ASSIGNMENT:
Omitting the pictures, print every line below exactly as it stands.

PROVIDED MATERIAL START

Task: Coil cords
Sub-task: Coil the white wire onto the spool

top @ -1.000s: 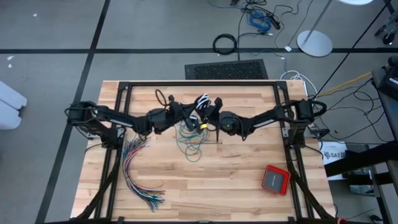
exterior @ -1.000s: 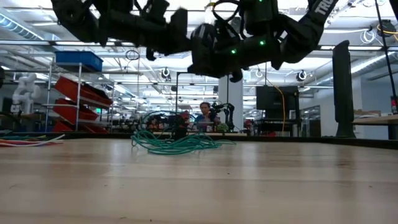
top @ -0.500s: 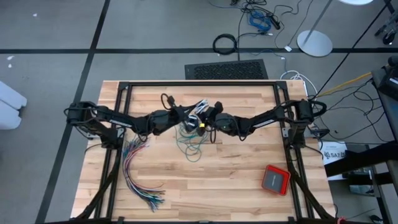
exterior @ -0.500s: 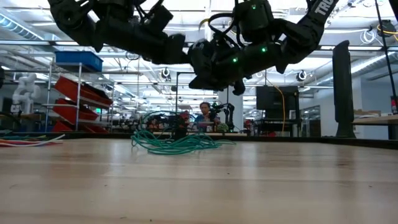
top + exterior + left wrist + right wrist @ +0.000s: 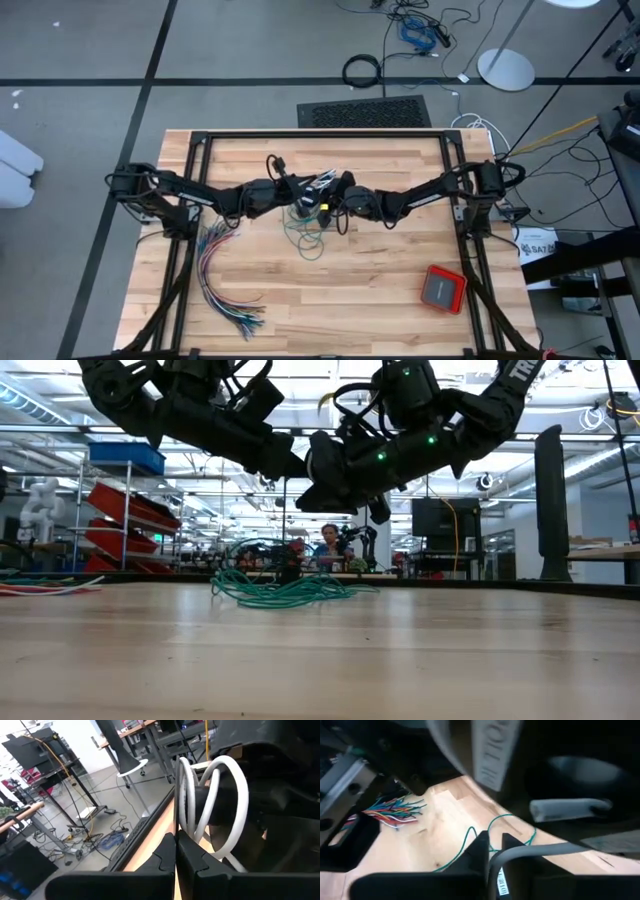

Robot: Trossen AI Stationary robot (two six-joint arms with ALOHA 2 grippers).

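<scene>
A large robotics lab or workshop: beyond the pale wooden desk (image 5: 320,650) stand shelves of red storage bins (image 5: 125,520), a small white robot arm (image 5: 35,505), long rows of ceiling lights, and a seated person (image 5: 328,546) at a workbench; loose cables (image 5: 420,25) lie on the grey floor.

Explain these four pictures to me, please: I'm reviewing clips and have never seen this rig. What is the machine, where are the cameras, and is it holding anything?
It is a robot with two dark arms mounted at a wooden table. One camera looks straight down, one sits level with the tabletop, and one rides on each wrist. The left gripper and the right gripper meet above the table's middle. The left gripper is shut on a white cord that loops in front of its fingers; a grey-white cord runs between the right gripper's fingers. Below them lies a loose teal-green cord. A fan of many-coloured wires lies to the left, and a small red box at the right.
</scene>
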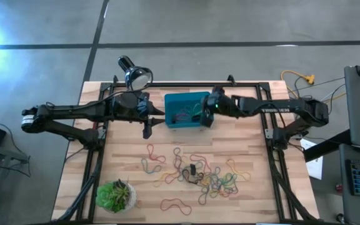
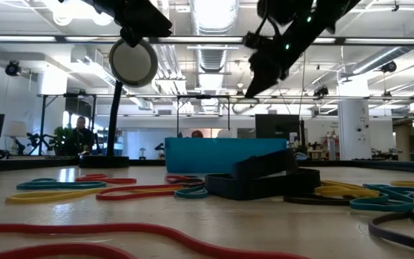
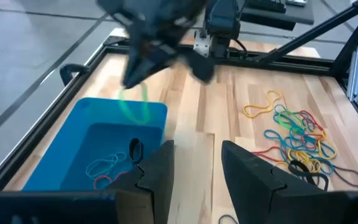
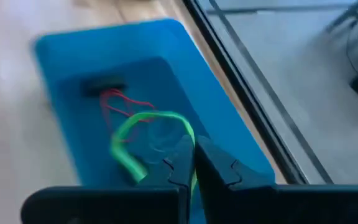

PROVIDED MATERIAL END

WRITTEN ANSWER:
Task: Coil cords
Sub-task: Coil the white wire onto the spool

top @ -1.000s: 
exterior @ -1.000s: 
top @ -0.500s: 
exterior @ -0.500s: 
top + exterior + left wrist + right wrist @ +0.000s: 

Robot: Trossen AI Stationary robot (two six-joint arms with ALOHA 2 grippers).

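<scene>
A large robotics lab or workshop: beyond the pale wooden desk (image 5: 320,650) stand shelves of red storage bins (image 5: 125,520), a small white robot arm (image 5: 35,505), long rows of ceiling lights, and a seated person (image 5: 328,546) at a workbench; loose cables (image 5: 420,25) lie on the grey floor.

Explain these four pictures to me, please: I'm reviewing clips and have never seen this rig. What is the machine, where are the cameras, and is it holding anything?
It is a robot with two dark arms mounted at a wooden table. One camera looks straight down, one sits level with the tabletop, and one rides on each wrist. The left gripper and the right gripper meet above the table's middle. The left gripper is shut on a white cord that loops in front of its fingers; a grey-white cord runs between the right gripper's fingers. Below them lies a loose teal-green cord. A fan of many-coloured wires lies to the left, and a small red box at the right.
</scene>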

The response is now finished.